→ **Task directions**
Exactly as written, output each of the lines below, with no images.
─── Supplied material
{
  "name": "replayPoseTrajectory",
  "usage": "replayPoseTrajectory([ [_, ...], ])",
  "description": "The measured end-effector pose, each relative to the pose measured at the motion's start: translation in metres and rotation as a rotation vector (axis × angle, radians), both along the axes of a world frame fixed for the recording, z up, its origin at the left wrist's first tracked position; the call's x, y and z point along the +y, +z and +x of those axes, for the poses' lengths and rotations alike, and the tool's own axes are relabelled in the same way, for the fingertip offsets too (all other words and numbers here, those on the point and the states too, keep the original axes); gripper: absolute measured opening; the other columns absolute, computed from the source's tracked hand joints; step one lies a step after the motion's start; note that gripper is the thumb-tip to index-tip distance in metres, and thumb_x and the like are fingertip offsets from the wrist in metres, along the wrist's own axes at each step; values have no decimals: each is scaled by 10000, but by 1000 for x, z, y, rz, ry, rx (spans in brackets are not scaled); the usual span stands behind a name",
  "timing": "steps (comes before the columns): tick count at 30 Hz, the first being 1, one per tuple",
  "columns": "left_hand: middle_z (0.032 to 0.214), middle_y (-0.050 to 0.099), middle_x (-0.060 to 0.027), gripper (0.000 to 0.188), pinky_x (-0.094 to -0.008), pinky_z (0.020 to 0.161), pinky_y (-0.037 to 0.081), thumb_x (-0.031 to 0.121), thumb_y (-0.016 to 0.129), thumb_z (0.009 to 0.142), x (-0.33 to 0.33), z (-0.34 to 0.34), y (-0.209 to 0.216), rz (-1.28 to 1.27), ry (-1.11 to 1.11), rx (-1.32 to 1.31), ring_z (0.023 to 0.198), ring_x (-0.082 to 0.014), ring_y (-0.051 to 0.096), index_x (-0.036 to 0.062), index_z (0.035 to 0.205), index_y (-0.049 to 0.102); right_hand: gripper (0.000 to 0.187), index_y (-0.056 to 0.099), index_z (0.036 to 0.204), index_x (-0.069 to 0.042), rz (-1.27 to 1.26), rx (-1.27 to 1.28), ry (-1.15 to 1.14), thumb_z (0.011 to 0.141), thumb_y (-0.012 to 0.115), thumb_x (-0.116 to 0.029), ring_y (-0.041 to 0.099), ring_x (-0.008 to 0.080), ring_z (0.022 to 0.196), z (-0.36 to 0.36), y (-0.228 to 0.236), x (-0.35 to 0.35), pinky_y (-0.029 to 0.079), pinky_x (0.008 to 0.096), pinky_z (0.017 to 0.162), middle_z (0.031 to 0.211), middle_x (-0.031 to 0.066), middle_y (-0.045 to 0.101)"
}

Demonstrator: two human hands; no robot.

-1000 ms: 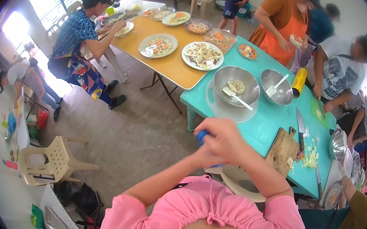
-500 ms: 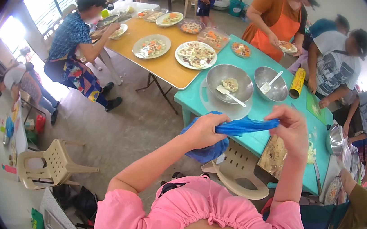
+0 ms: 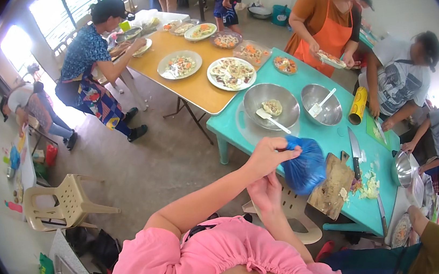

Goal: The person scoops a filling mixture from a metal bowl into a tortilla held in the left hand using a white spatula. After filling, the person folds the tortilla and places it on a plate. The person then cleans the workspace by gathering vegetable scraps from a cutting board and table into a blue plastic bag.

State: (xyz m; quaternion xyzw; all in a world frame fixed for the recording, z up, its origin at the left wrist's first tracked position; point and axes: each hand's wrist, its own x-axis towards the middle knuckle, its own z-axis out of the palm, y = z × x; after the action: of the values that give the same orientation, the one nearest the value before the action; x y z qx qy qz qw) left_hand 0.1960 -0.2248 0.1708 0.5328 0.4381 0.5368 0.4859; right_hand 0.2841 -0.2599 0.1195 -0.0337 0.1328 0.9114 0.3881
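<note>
Both of your hands are on the blue plastic bag (image 3: 304, 165), held in the air just off the near edge of the teal counter (image 3: 333, 140), at about ten o'clock from the wooden cutting board (image 3: 333, 186). Your left hand (image 3: 267, 156) pinches the gathered top shut while your right hand (image 3: 264, 194) closes against its lower side, so you look to be bunching the neck; next it needs a firm twist or knot. It hangs rounded, full, crinkled and glossy.
</note>
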Motion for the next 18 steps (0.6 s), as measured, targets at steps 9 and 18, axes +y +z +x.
replayPoseTrajectory([
  [9,770,605,-25,168,-247,727,423,99,656,758,-21,-33,-44,37,-41,140,788,-104,534,23,908,669,136,529,899,-10,899,-1350,-134,778,557,46,568,127,638,58,13,42,464,236,613,763,59,591],
  [18,1071,437,-129,536,-358,889,328,245,721,684,-42,-13,-44,73,-226,347,1022,-278,393,-2,1096,482,75,551,765,4,1632,-1737,-339,716,531,58,560,210,662,52,60,45,441,295,594,737,94,548],
])
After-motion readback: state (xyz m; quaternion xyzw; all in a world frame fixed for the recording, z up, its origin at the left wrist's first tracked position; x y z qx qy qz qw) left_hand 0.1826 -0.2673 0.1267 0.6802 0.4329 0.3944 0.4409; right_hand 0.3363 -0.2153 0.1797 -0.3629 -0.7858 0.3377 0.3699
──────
→ **Response to this exercise**
{
  "name": "replayPoseTrajectory",
  "usage": "replayPoseTrajectory([ [_, ...], ])",
  "description": "The measured end-effector pose, each relative to the pose measured at the motion's start: translation in metres and rotation as a rotation vector (axis × angle, radians), both along the axes of a world frame fixed for the recording, z up, its origin at the left wrist's first tracked position; the call's x, y and z point along the +y, +z and +x of those axes, for the poses' lengths and rotations alike, and the tool's own axes are relabelled in the same way, for the fingertip offsets too (all other words and numbers here, those on the point and the states too, keep the original axes); gripper: absolute measured opening; the other columns absolute, computed from the source's tracked hand joints; step one lies a step after the motion's start; note that gripper is the thumb-tip to index-tip distance in metres, and thumb_x and the like are fingertip offsets from the wrist in metres, along the wrist's own axes at each step; values have no decimals: each is scaled by 10000, but by 1000 for x, z, y, rz, ry, rx (spans in brackets are not scaled); the usual span stands behind a name",
  "timing": "steps (comes before the columns): tick count at 30 Hz, the first being 1, one per tuple",
  "columns": "left_hand: middle_z (0.032 to 0.214), middle_y (-0.050 to 0.099), middle_x (-0.060 to 0.027), gripper (0.000 to 0.188), pinky_x (-0.094 to -0.008), pinky_z (0.020 to 0.161), pinky_y (-0.037 to 0.081), thumb_x (-0.031 to 0.121), thumb_y (-0.016 to 0.129), thumb_z (0.009 to 0.142), x (-0.33 to 0.33), z (-0.34 to 0.34), y (-0.209 to 0.216), rz (-1.28 to 1.27), ry (-1.11 to 1.11), rx (-1.32 to 1.31), ring_z (0.023 to 0.198), ring_x (-0.082 to 0.014), ring_y (-0.051 to 0.096), index_x (-0.036 to 0.062), index_z (0.035 to 0.205), index_y (-0.049 to 0.102); right_hand: gripper (0.000 to 0.187), index_y (-0.056 to 0.099), index_z (0.036 to 0.204), index_x (-0.069 to 0.042), rz (-1.27 to 1.26), rx (-1.27 to 1.28), ry (-1.15 to 1.14), thumb_z (0.011 to 0.141), thumb_y (-0.012 to 0.115), thumb_x (-0.116 to 0.029), ring_y (-0.041 to 0.099), ring_x (-0.008 to 0.080), ring_z (0.022 to 0.196), z (-0.36 to 0.36), y (-0.228 to 0.236), x (-0.35 to 0.35), pinky_y (-0.029 to 0.079), pinky_x (0.008 to 0.096), pinky_z (0.017 to 0.162), middle_z (0.031 to 0.211), middle_x (-0.031 to 0.066), middle_y (-0.045 to 0.101)"
}

Demonstrator: two human hands; no robot.

-1000 ms: 
-500 ms: 
+0 ms: 

Goal: The person scoops a filling mixture from a metal bowl into a tortilla held in the left hand using a white spatula. After filling, the person folds the tortilla and places it on a plate. The person then cleans the workspace by gathering vegetable scraps from a cutting board and table into a blue plastic bag.

State: (xyz m; quaternion xyzw; all in a world frame fixed for the recording, z up, its origin at the left wrist's first tracked position; point and axes: each hand's wrist, its own x-axis towards the middle knuckle, its own z-axis out of the palm, y = z × x; after the action: of the values that give the same orientation, the one nearest the value before the action; x y z qx qy qz qw) left_hand 0.1960 -0.2248 0.1708 0.5328 0.4381 0.5368 0.4859; right_hand 0.2841 -0.2599 0.1195 -0.0337 0.1328 0.9114 0.3881
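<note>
Both of your hands are on the blue plastic bag (image 3: 304, 165), held in the air just off the near edge of the teal counter (image 3: 333, 140), at about ten o'clock from the wooden cutting board (image 3: 333, 186). Your left hand (image 3: 267, 156) pinches the gathered top shut while your right hand (image 3: 264, 194) closes against its lower side, so you look to be bunching the neck; next it needs a firm twist or knot. It hangs rounded, full, crinkled and glossy.
</note>
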Motion for the next 18 steps (0.6 s), as measured, targets at steps 9 and 18, axes +y +z +x.
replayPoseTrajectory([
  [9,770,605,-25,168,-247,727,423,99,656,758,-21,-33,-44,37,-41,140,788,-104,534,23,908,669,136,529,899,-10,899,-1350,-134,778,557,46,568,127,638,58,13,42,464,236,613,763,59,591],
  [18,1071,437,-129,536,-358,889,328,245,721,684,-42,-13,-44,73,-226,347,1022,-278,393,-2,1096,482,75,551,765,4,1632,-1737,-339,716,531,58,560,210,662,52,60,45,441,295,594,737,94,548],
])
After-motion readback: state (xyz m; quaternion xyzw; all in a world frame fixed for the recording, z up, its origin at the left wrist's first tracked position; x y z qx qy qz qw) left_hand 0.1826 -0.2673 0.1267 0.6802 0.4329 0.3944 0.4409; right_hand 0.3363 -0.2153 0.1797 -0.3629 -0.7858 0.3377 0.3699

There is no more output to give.